Partial Correlation

The StatsTest Flow: Relationship >> Two Continuous >> No Covariates

Not sure this is the right statistical method? Use the Choose Your StatsTest workflow to select the right method.

What is Partial Correlation?

Partial Correlation is used to understand the strength of the relationship between two variables while accounting for the effects of one or more other variables. Your variables of interest should be continuous, be normally distributed, be linearly related, and be outlier free. In addition, your variables should have a similar spread across their individual ranges. See more below.

Partial Correlation is a way to measure the relationship between two variables while accounting for the effect(s) of one or more other variables.

Partial Correlation is also called conditional correlation.

Assumptions for Partial Correlation

Every statistical method has assumptions. Assumptions mean that your data must satisfy certain properties in order for statistical method results to be accurate.

The assumptions for Pearson Correlation include:

Continuous
Normally Distributed
Linearity
No Outliers
Similar Spread Across Range
Covariate(s)

Let's dive in to each one of these separately.

Continuous

The variable that you care about must be continuous. Continuous means that the variable can take on any reasonable value.

Some good examples of continuous variables include age, weight, height, test scores, survey scores, yearly salary, etc.

Normally Distributed

The variable that you care about must be spread out in a normal way. In statistics, this is called being normally distributed (aka it must look like a bell curve when you graph the data). Only use an independent samples t-test with your data if the variable you care about is normally distributed.

A normal distribution is bell shaped with most of the data in the middle as seen on the top of this image. A skewed distribution is leaning left or right with most of the data on the edge as seen on the bottom of this image.

Linearity

The variables that you care about must be related linearly. This means that if you plot the variables, you will be able to draw a straight line that fits the shape of the data.

No Outliers

The variables that you care about must not contain outliers. Pearson's correlation is sensitive to outliers, or data points that have unusually large or small values. You can tell if your variables have outliers by plotting them and observing if any points are far from all other points.

Similar Spread Across Range

In statistics this is called homoscedasticity, or making sure the variables have a similar spread across their ranges.

Homoscedasticity describes a variable that has equal spread across its range. In this figure, the two variables in the top plot satisfy this assumption, whereas the two in the bottom plot do not.

Covariate(s)

You should only perform partial correlation if you have one or more covariates. A covariate is a variable whose effects you want to remove when examining the variable relationship of interest. For instance, if you’re examining the relationship between age and memory performance, you may be interested in removing the effects of education level. This way, you can be sure that education level isn’t influencing the results.
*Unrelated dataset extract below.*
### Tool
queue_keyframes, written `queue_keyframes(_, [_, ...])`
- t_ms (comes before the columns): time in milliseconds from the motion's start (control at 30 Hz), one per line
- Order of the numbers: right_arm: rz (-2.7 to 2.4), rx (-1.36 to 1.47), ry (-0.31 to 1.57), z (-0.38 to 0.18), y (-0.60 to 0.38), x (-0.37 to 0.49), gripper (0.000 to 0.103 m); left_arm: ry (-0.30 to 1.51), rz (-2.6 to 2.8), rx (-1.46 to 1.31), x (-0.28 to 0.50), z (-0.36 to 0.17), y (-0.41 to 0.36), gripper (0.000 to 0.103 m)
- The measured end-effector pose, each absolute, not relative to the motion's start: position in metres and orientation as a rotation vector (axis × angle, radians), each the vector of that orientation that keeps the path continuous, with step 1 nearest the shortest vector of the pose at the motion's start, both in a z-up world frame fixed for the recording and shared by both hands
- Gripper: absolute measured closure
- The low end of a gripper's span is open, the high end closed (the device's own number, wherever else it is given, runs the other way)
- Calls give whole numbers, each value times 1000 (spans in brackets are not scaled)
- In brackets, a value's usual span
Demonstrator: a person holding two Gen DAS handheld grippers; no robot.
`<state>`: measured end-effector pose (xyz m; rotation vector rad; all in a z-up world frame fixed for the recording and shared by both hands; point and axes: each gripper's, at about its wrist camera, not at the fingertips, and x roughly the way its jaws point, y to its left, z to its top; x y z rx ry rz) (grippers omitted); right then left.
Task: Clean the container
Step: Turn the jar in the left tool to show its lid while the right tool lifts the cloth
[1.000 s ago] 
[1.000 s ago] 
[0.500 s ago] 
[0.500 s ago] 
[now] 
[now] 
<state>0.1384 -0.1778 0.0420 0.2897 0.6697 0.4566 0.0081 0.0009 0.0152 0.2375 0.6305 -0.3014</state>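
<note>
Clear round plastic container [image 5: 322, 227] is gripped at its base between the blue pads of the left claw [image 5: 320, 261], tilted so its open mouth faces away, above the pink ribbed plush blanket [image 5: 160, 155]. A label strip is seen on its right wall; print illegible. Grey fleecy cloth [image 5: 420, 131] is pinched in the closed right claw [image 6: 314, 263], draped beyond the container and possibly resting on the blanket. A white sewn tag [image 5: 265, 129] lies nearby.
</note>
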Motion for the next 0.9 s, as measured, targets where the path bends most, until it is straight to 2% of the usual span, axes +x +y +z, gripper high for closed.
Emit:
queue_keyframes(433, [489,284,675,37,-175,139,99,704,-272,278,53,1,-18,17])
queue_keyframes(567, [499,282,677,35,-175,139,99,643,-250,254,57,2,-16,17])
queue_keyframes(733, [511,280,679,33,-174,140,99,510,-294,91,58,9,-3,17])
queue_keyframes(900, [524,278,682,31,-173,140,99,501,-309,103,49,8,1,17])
If you have no covariates to include, you should use Pearson Correlation instead.

When to use Partial Correlation?

You should use Partial Correlation in the following scenario:

You want to know the relationship between two variables
Your variables of interest are continuous
You have covariates

Let's clarify these to help you know when to use Partial Correlation

Relationship

You are looking for a statistical test to look at how two variables are related. Other types of analyses include testing for a difference between two variables or predicting one variable using another variable (prediction).

Continuous Data

Your variable of interest must be continuous. Continuous means that your variable of interest can basically take on any value, such as heart rate, height, weight, number of ice cream bars you can eat in 1 minute, etc.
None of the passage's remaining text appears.